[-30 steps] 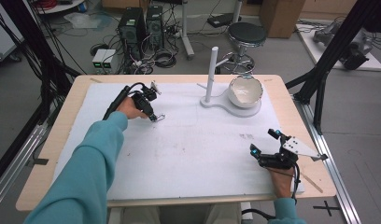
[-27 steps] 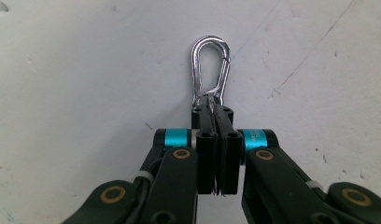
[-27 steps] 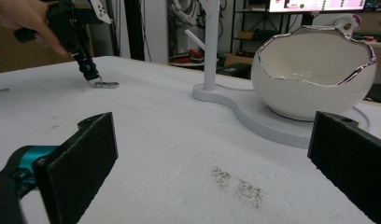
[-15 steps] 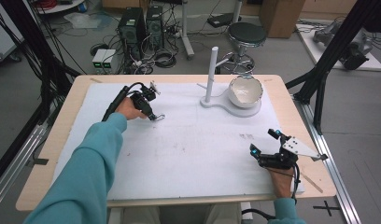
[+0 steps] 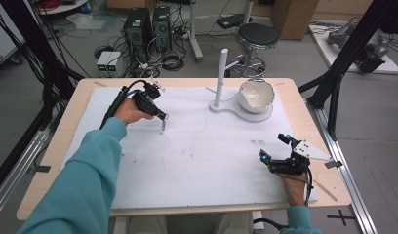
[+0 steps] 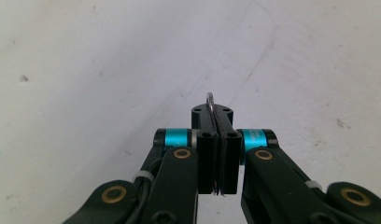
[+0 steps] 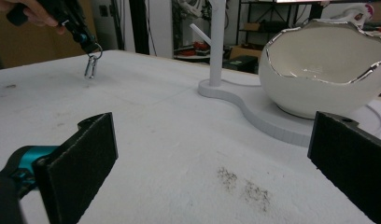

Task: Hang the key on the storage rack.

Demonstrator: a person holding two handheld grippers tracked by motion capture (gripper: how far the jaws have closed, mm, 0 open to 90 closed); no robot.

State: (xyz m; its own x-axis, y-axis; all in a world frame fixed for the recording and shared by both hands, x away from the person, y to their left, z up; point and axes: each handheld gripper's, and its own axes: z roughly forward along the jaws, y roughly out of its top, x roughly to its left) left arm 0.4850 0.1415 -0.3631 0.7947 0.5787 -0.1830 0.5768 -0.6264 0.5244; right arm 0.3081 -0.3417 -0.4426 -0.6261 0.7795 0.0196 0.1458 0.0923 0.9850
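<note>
Over the far left part of the white table cover (image 5: 197, 161), the left gripper (image 5: 161, 117) has its jaws pressed together on a thin metal key ring (image 6: 210, 99), from which small keys (image 7: 90, 66) dangle just above the surface. That hand (image 5: 129, 111) tilts the tool downward, its teal sleeve (image 5: 85, 185) reaching in from below. Near the right front edge, the right gripper (image 5: 274, 150) rests low with its flat black pads (image 7: 83, 165) spread wide, grasping nothing. Beyond it stands a glossy white bowl (image 5: 256, 95) with a jagged silver rim, seated on a white stand (image 5: 221, 78) with an upright post.
</note>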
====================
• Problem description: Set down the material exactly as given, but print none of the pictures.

• Solution for this exercise:
[-30 steps] 
[-27 steps] 
[-27 steps] 
[-15 steps] 
[+0 steps] 
[+0 steps] 
[+0 steps] 

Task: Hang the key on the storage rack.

Demonstrator: a person holding two handheld grippers tracked by motion capture (gripper: how far the jaws have closed, mm, 0 open to 90 closed); no robot.

State: (xyz m; its own x-axis, y-axis; all in a world frame fixed for the recording and shared by both hands, x away from the person, y to their left, z up; point and axes: each handheld gripper's, and its own axes: z roughly forward along the jaws, y roughly out of its top, x roughly to its left) left arm 0.4850 0.1415 -0.3631 0.7947 0.5787 -0.1830 0.5768 -0.6264 0.5244; right arm 0.3081 -0.3417 -0.4426 -0.6261 0.7795 0.0196 0.1458 0.0923 0.9850
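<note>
Over the far left part of the white table cover (image 5: 197, 161), the left gripper (image 5: 161, 117) has its jaws pressed together on a thin metal key ring (image 6: 210, 99), from which small keys (image 7: 90, 66) dangle just above the surface. That hand (image 5: 129, 111) tilts the tool downward, its teal sleeve (image 5: 85, 185) reaching in from below. Near the right front edge, the right gripper (image 5: 274, 150) rests low with its flat black pads (image 7: 83, 165) spread wide, grasping nothing. Beyond it stands a glossy white bowl (image 5: 256, 95) with a jagged silver rim, seated on a white stand (image 5: 221, 78) with an upright post.
</note>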

The full output has been given.